Traditional design meets modern life

"USING steam for bending wood has been well-known since ancient times. Typical examples of traditional wood bending are the side of a boat, the handle of a walking cane, or parts of a stringed musical instrument," said Tibor Uhrín.
The old technique has inspired the artist to create unique wooden bowls, the individual parts of which are stitched decoratively together.


A Menkynová handbag.
photo: Courtesy of ÚĽUV

"USING steam for bending wood has been well-known since ancient times. Typical examples of traditional wood bending are the side of a boat, the handle of a walking cane, or parts of a stringed musical instrument," said Tibor Uhrín.

The old technique has inspired the artist to create unique wooden bowls, the individual parts of which are stitched decoratively together. The highly aesthetic but practical result in walnut won him first prize in the Dining Sets category of Rings in Water 2004, a competition combining traditional crafts and contemporary design.

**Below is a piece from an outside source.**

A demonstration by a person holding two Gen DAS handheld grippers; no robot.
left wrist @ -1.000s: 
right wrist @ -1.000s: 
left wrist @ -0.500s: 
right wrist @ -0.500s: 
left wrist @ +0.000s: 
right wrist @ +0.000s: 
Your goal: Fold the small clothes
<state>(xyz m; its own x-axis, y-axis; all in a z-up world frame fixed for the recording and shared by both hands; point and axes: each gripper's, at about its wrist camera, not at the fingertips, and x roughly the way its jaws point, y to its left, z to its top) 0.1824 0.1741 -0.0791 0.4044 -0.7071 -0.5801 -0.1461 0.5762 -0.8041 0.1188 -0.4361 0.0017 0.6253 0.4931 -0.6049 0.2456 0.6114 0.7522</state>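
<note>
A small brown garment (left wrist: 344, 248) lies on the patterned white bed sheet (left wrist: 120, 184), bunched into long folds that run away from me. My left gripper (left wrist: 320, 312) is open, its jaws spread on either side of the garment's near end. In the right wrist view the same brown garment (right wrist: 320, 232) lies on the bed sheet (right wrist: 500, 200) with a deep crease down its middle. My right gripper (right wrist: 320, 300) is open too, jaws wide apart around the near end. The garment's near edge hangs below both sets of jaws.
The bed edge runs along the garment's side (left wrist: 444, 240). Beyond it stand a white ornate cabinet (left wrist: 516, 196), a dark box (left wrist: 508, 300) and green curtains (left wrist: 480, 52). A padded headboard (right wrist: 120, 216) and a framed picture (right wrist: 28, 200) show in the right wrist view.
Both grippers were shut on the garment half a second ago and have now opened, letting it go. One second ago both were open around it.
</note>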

Along with over a hundred other works, Uhrín's creations are currently on display at a newly-opened gallery at the Folk-Art Production Centre (ÚĽUV) in Bratislava.

"We have noticed that the number of participants is rising," said Agáta Žáčková, the chairman of the competition's seven-member jury. "It marks a new course of development at ÚĽUV."

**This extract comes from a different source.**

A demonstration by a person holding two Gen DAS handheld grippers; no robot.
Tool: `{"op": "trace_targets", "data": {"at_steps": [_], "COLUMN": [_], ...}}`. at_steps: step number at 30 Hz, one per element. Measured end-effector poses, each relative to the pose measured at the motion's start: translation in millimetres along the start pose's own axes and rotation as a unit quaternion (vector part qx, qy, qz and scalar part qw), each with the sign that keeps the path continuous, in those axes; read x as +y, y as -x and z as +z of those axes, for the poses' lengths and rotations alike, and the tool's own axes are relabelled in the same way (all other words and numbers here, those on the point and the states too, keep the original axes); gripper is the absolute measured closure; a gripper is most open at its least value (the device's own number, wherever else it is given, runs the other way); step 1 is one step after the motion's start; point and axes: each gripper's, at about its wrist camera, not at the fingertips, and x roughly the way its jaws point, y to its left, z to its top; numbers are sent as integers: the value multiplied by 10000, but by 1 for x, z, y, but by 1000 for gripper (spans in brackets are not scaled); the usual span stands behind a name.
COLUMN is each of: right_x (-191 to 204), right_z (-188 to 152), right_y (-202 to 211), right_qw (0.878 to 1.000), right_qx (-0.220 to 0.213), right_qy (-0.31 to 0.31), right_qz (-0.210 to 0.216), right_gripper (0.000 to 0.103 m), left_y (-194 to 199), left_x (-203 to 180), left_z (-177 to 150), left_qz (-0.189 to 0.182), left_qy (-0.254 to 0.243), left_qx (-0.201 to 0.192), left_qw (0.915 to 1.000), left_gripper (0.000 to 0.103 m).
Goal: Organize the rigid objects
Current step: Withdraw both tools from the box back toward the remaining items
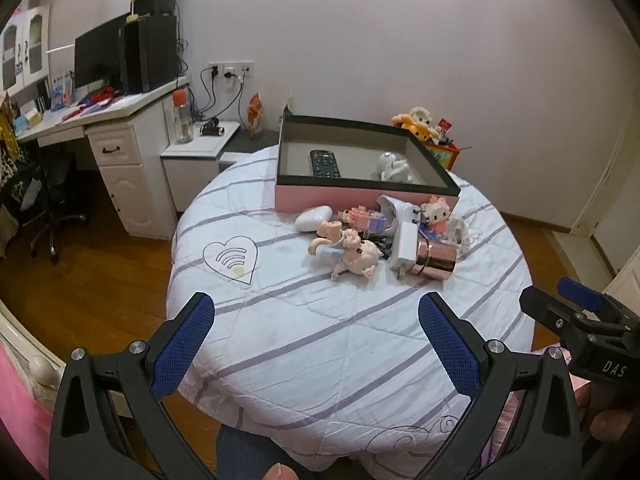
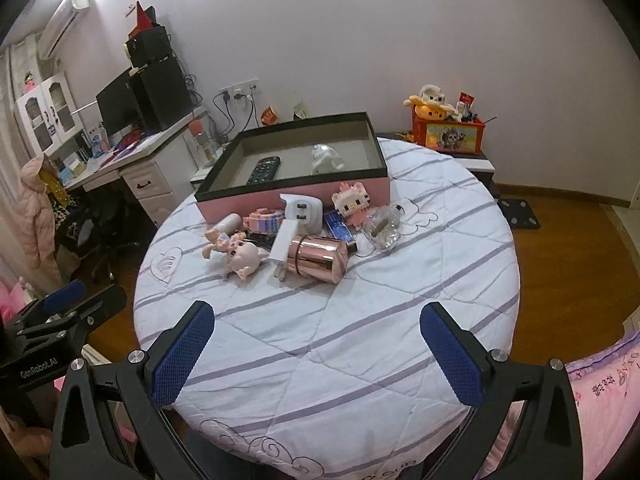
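On the round table (image 1: 320, 340), covered with a white quilted cloth with purple stripes, the whole near half is bare, so there's plenty of open room between the grippers and the clutter. The table's edge drops off to wood floor (image 1: 100, 272) on the left and right.

At the far side sits a shallow pink box (image 2: 292, 196) with a dark rim, open on top, with a black remote (image 2: 264, 170) and a white figurine (image 2: 326, 160) lying inside. Just in front of the box's near wall is a jumbled pile: a shiny rose-gold can (image 2: 320, 258) on its side, a white charger (image 2: 282, 244) leaning against it, a pink doll (image 2: 240, 254) lying flat to the left, a block-built cat (image 2: 352, 200), a glass jar (image 2: 380, 226) at the right, and a white plug (image 2: 302, 210) touching the box.

The left gripper (image 1: 316, 344) and right gripper (image 2: 318, 348) both hang over the near edge, fingers spread wide and holding nothing, well apart from the pile.
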Motion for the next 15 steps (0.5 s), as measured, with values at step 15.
{"op": "trace_targets", "data": {"at_steps": [15], "right_x": [-4], "right_z": [7], "right_y": [-28], "right_qw": [9995], "right_qx": [256], "right_qy": [-91], "right_qz": [-142], "right_gripper": [0], "left_y": [-48], "left_x": [-11], "left_z": [9], "left_qz": [-37], "left_qy": [-230], "left_qx": [199], "left_qw": [9995], "left_gripper": [0]}}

Thanks to the competition, which originated in 1999 as a European project, Slovakia has bred its new bearers of tradition. While some have slowly started to infiltrate their works amongst the highly traditional offerings at ÚĽUV shops, others remain at the level of sole experiment.

"The exhibition proves that there is young talent here, who manage to make the work of their grandfathers look modern," said Milan Beljak, the director of ÚĽUV.


UHRÍN's walnut bowls match modernity and tradition.
photo: Courtesy of ÚĽUV

The third year of Rings in Water saw 205 applicants from all around Slovakia, who submitted a total of 544 artefacts. The increase in number was reflected in the higher quality of the products, which induced the organisers to add more works to the exhibition. Visitors can thus see 22 winners of the various categories and an additional 85 exhibits, all listed in a full-colour catalogue available at the venue.

Among the winners is a collection of mugs by Ivica Markovičová. Her set of glazed glasses, inspired by the traditional wooden mug (črpák) and Pozdišovce pottery, gives the art of mug making a new aesthetic twist. She uses the spiral-like pottery technique and extends the mug's body into its handle. The wire-and-wood rocking couch of Michal Hanula, the winner of Interior Object category, draws inspiration from the traditional tinker's technique.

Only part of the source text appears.